Showing a...slightly different version of himself, Nimoy released the 1967 song "The Ballad of Bilbo Baggins," recounting the famous hobbit's journey in Tolkien's classic tale.
After "Star Trek" was cancelled, Nimoy quickly found work as a regular on "Mission: Impossible," playing a retired magician named "The Great Paris" who joined the spy team as a master of disguises and impersonations.
Nimoy played a memorable role in 1978's acclaimed horror remake "Invasion of the Body Snatchers." Taken over by a pod person, his character gave a slight humanity to the aliens, hidden beneath his Spock-like logical exterior.
After helming two "Star Trek" films, Nimoy directed the comedy "Three Men and a Baby," which earned over $167 million and became the highest-grossing film in the U.S. in 1987.
Nimoy was able to use his sci-fi reputation to lampoon "true story" alien encounters in an episode of "The Simpsons."
Nimoy voiced the alien Zarn in "Land of the Lost," the 2009 sci-fi comedy adventure film starring Will Ferrell as a scientist who accidentally falls into a time warp and is transported to a mysterious land.
Nimoy recently recurred on the Fox sci-fi series "Fringe" as Dr.

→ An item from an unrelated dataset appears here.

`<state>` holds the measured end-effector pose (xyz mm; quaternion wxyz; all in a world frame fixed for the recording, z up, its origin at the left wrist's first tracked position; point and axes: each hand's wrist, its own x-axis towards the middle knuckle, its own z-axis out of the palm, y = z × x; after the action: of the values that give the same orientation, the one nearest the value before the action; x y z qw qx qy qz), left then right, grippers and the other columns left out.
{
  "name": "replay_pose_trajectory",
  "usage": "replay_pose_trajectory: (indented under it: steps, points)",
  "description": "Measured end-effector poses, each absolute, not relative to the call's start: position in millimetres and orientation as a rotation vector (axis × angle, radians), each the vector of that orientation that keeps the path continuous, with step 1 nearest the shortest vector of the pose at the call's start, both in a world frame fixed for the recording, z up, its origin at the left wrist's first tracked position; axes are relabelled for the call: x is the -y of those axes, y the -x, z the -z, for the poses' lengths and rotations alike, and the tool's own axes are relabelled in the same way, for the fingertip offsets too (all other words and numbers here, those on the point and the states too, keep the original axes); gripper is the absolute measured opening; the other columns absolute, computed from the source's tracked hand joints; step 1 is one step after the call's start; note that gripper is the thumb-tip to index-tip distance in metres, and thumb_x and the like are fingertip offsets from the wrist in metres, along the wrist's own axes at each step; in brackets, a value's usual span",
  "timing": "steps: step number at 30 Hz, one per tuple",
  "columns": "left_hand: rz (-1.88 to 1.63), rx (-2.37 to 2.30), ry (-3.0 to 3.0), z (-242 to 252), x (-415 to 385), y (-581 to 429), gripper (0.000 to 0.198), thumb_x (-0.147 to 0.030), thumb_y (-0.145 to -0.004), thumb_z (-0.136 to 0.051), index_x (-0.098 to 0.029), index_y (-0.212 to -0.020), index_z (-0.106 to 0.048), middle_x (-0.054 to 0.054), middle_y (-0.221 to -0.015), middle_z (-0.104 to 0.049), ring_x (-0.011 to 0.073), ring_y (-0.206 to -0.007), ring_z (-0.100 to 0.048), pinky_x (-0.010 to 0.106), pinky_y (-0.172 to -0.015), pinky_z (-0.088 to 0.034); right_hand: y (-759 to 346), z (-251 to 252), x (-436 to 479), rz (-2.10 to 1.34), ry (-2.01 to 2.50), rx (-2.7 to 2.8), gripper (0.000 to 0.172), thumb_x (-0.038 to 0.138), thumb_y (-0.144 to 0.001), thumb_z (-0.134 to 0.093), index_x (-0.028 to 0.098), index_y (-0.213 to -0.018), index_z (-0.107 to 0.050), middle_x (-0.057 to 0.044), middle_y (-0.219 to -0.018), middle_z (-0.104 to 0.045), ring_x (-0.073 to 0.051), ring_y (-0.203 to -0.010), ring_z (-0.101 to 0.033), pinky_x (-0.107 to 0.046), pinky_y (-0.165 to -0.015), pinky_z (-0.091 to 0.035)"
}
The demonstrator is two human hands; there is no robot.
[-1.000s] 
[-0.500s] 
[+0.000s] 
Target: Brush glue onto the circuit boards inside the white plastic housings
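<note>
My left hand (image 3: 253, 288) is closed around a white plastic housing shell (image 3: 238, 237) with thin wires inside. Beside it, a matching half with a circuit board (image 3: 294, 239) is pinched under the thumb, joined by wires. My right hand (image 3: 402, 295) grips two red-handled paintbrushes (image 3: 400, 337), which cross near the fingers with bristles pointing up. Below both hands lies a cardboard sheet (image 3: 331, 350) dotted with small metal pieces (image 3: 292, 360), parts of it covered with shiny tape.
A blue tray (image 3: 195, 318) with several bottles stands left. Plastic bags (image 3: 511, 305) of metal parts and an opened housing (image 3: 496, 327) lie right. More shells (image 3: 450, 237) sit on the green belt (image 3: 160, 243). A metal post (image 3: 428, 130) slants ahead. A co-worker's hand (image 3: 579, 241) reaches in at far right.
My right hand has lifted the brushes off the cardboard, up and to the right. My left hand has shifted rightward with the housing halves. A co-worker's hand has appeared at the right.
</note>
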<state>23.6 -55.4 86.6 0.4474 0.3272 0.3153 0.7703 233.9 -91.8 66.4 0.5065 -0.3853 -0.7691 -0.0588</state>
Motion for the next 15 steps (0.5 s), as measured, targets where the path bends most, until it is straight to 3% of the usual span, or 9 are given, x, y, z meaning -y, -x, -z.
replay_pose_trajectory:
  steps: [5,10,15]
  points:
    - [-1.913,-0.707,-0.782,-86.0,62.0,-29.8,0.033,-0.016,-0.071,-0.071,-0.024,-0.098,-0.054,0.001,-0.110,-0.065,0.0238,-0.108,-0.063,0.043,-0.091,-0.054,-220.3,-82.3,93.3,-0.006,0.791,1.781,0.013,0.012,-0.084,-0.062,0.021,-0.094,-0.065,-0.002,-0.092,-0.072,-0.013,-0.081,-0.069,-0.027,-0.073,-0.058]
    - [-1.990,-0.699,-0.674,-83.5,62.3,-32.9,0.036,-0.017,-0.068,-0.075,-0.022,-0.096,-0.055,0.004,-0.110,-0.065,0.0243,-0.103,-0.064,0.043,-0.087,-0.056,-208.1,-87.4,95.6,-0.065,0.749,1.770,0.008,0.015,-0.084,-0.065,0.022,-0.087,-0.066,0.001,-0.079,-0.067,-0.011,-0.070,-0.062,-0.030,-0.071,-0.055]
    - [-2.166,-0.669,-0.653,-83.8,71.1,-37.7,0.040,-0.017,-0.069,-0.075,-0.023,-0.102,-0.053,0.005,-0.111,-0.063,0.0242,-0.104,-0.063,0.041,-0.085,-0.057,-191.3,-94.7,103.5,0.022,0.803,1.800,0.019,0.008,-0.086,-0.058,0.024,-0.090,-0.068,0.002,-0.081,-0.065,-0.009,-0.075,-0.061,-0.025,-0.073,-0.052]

William Bell, a scientist who discovered a way to travel between dimensions, causing havoc in both.
Nimoy was able to reprise his most famous role in J.J. Abrams' two films, usually playing the role of advisor/guide to his younger self (Zachary Quinto).
After years of lobbying, the producers of "The Big Bang Theory" were able to convince Nimoy to do a voice cameo as a Spock doll in a memorable episode.